The Jonathan Almajiri schools were ready, but soon after he left office in 2015, they were abandoned to rot away. Some of them were remodeled by the state governments and renamed Tsangaya model school, outside what they were established for. If northern governors had sincerity of purpose, what needed to be done was to maintain the Almajiri schools Jonathan built and also to establish more to absolve the teeming Almajirai. This was not done, while the number of out-of-school and street-roaming children in the North increased. No doubt, seeing the inherent danger of a growing population of Almajiri, the Senate once sought the revival of Almajiri schools built by President Jonathan.

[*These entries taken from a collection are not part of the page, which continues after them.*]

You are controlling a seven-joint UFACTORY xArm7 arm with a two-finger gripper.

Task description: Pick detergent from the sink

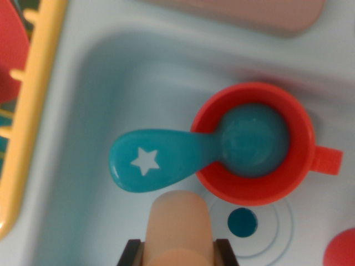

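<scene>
Smooth pale-blue plastic sink with rounded walls and a dark teal drain ringed by concentric grooves. Red glossy cup with a side handle stands in the basin; a teal spoon, white star on its handle, rests with its bowl inside the cup. Detergent, a peach, matte, rounded bottle, sits at the bottom edge, between the dark fingers of the gripper, which appear closed against its sides. Yellow rack at the wrist view's left.
</scene>
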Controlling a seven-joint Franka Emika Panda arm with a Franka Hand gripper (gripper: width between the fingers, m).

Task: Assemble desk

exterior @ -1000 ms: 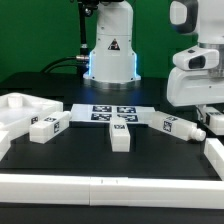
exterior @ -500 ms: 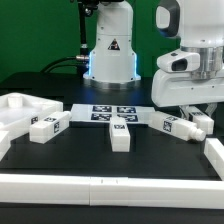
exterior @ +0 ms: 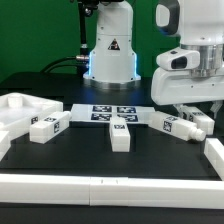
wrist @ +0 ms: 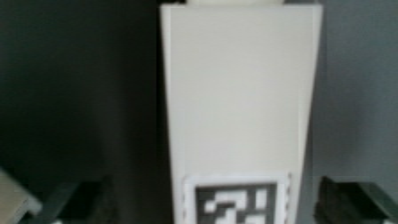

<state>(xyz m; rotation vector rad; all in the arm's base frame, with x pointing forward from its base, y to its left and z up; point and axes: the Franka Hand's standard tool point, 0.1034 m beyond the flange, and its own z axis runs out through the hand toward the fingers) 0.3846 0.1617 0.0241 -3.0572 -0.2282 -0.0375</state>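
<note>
The desk's large white panel (exterior: 18, 108) lies at the exterior view's left. White square-section legs with tags lie on the black table: one (exterior: 48, 127) near the panel, one (exterior: 120, 134) in the middle, one (exterior: 178, 127) at the right. My gripper (exterior: 192, 113) hangs low over that right leg, by the table. In the wrist view the leg (wrist: 237, 100) runs lengthwise between my fingers (wrist: 75, 196), its tag (wrist: 238, 202) near them. There are dark gaps on both sides, so my gripper (wrist: 237, 205) is open and not touching it.
The marker board (exterior: 105, 112) lies flat behind the middle leg. The white robot pedestal (exterior: 110, 50) stands at the back. A white border wall (exterior: 110, 186) runs along the front, with a raised white piece (exterior: 214, 150) at the right.
My gripper has moved toward the exterior view's left and come down over the right leg. The parts on the table have not moved.
</note>
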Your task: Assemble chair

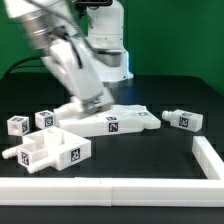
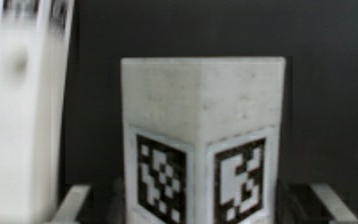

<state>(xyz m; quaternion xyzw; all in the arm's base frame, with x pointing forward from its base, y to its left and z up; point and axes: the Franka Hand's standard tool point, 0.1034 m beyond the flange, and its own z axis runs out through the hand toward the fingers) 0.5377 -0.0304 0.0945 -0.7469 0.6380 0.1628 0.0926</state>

Through a motion, entitled, “The Need to Integrate Almajiri Education into Modern System of Education in Nigeria,” Senator Adamu Aliero from Kebbi State lamented that the schools Jonathan built were “either laying fallow or put into uses other than what they were originally intended for and some of the facilities in the Almajiri Model Schools are already decaying as they have never been put to use.”
Defining the Almajiri system, he said: “They constitute not only social problems, but also security problems, to some extent. Therefore, it is our responsibility to do whatever we can to ensure that they are enrolled in primary and secondary schools.”
The northern governors, who have banned Almajiri system without any concrete plan for their education, are therefore playing funny politics. They should rise up to their responsibility by ensuring that the children are not just displaced but also gainfully engaged. Pretending to be sending the Almajirai purportedly to their so-called states of origin, only for them to migrate to other parts of the country, is just like transferring a problem from one place to another. It would not work because apart from the security risk it constitutes in the places these Almajirai are moving to, there mass migration will overwhelm the states, who already have an idea of their population and already unfolded programmes for it.
The vigilance of the states where the Almajirai are migrating to is therefore necessary. No state should allow itself to be a dumping ground for whatever, be it human or material.